Task brief:
Reproduce each line from the first in the data through the line that contains "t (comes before" exactly; give nothing else.

Data block:
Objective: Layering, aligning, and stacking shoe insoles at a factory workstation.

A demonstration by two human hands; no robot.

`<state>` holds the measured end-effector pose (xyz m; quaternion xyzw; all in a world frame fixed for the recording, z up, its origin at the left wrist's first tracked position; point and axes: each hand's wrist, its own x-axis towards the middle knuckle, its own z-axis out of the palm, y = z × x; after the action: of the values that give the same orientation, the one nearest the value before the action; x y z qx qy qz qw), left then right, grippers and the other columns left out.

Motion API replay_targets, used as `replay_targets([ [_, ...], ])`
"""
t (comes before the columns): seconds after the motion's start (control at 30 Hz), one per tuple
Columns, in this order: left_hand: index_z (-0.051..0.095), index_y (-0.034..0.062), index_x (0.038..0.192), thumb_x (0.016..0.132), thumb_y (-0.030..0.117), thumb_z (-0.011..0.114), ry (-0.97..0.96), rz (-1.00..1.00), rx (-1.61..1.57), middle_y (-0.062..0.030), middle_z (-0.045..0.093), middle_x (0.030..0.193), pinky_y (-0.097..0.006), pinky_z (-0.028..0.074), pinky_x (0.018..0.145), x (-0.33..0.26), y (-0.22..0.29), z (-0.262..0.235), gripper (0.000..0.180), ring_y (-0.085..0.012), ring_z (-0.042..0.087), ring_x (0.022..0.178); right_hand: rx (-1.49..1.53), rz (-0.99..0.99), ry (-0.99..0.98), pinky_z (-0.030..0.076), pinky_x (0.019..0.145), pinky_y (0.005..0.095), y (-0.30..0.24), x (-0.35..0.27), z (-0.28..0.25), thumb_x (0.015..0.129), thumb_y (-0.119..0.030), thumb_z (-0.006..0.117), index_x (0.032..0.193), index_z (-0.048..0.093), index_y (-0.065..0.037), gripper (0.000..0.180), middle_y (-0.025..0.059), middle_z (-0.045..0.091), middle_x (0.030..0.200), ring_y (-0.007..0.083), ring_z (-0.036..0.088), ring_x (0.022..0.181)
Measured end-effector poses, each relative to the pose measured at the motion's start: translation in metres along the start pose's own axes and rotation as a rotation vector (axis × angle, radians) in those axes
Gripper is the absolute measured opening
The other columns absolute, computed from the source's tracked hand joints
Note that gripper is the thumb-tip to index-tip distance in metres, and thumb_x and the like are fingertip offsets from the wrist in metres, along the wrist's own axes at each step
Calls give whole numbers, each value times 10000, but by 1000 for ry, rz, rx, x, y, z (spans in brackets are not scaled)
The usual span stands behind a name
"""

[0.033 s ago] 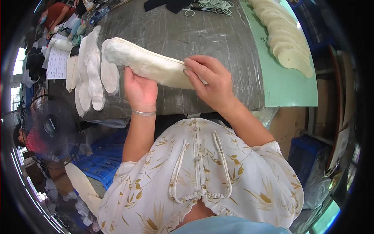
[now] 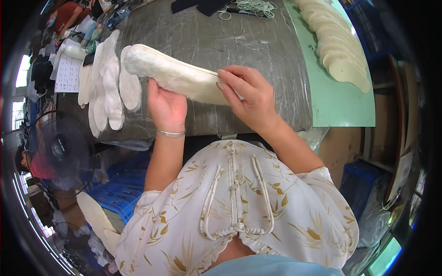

Solution to this problem:
Objective: Layering, aligning, and stacking shoe insoles at a factory workstation.

A demonstration by two human hands; no robot.

`<state>` holds the measured end-effector pose (xyz m; quaternion xyzw; all in a world frame fixed for the recording, z up, its origin at the left wrist's first tracked position; point and axes: each hand's wrist, its own x-axis towards the middle knuckle, its own z-axis out of the palm, y = z × x; after the action: of the values that give the same orientation, the one nearest the value before the action; x y z qx qy qz qw), left then right, grippers and the other columns left out.

Motion API replay_targets, used as `replay_targets([ [_, ...], ])`
"""
t (comes before the columns): seconds after the motion's start (control at 30 Hz), one per tuple

The answer has been given, and the exercise is done.